*YOUR INSTRUCTIONS:*
Copy out exactly the stretch of the listing below that begins at the line containing "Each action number" and ends at the line containing "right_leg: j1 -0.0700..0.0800", and copy nothing outside it.

::::::::::

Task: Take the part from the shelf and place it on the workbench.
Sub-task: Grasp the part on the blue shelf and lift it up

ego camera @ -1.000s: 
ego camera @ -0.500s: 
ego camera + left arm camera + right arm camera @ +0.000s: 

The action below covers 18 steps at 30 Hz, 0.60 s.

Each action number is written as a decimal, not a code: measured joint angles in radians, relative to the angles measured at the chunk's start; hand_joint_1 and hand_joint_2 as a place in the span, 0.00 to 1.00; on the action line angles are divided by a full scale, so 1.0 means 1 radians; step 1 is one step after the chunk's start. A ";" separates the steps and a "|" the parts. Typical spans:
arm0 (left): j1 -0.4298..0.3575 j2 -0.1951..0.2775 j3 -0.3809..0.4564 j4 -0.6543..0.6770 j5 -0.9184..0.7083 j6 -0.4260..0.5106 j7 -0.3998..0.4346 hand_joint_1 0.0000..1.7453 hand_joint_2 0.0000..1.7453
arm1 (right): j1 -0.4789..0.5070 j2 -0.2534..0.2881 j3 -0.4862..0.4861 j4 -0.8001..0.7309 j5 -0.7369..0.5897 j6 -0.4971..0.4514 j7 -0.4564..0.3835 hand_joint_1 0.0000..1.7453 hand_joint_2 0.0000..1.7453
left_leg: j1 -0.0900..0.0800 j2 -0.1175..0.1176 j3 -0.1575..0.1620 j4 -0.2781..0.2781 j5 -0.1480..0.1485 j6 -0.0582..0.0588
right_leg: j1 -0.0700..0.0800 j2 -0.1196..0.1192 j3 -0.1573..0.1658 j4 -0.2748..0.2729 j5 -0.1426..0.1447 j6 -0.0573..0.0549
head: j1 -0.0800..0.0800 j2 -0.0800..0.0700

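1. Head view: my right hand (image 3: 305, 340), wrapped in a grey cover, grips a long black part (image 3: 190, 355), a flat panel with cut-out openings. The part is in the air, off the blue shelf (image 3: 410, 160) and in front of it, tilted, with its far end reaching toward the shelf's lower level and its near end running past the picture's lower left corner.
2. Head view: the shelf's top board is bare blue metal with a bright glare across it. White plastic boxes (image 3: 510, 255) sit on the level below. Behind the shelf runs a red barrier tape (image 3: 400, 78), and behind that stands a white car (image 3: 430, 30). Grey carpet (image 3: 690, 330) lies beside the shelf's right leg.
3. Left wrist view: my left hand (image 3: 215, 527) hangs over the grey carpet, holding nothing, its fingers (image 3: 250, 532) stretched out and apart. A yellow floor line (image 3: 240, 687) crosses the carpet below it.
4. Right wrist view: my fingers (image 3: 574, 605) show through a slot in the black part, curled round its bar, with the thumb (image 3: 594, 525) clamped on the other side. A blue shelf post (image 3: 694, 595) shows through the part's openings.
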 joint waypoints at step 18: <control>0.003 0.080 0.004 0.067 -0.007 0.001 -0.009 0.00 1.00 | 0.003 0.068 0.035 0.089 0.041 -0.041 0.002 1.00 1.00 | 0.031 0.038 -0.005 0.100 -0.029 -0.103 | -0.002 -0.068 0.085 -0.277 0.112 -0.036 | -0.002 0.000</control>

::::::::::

*ANSWER BOX:*
Each action number is written as a decimal, not a code: measured joint angles in radians, relative to the angles measured at the chunk's start; hand_joint_1 and hand_joint_2 as a place in the span, 0.00 to 1.00; on the action line angles are divided by a full scale, so 1.0 means 1 radians; step 1 is one step after the chunk's start. A ";" separates the steps and a "|" the parts. Typical spans:
arm0 (left): j1 -0.4298..0.3575 j2 -0.1951..0.2775 j3 -0.3809..0.4564 j4 -0.6543..0.6770 j5 -0.9184..0.7083 j6 -0.4260..0.5106 j7 -0.3998..0.4346 hand_joint_1 0.0000..1.7453 hand_joint_2 0.0000..1.7453
arm1 (right): j1 -0.4789..0.5070 j2 -0.2534..0.2881 j3 -0.4862..0.4861 j4 -0.8001..0.7309 j5 -0.7369..0.5897 j6 -0.4971..0.4514 j7 -0.4564..0.3835 hand_joint_1 0.0000..1.7453 hand_joint_2 0.0000..1.7453
left_leg: j1 -0.0900..0.0800 j2 -0.1175..0.1176 j3 -0.1575..0.1620 j4 -0.2781..0.2781 j5 -0.1480..0.1485 j6 -0.0582..0.0588
right_leg: j1 -0.0700..0.0800 j2 -0.1196..0.1192 j3 -0.1573..0.1658 j4 -0.2748..0.2729 j5 -0.1426..0.1447 j6 -0.0573..0.0549

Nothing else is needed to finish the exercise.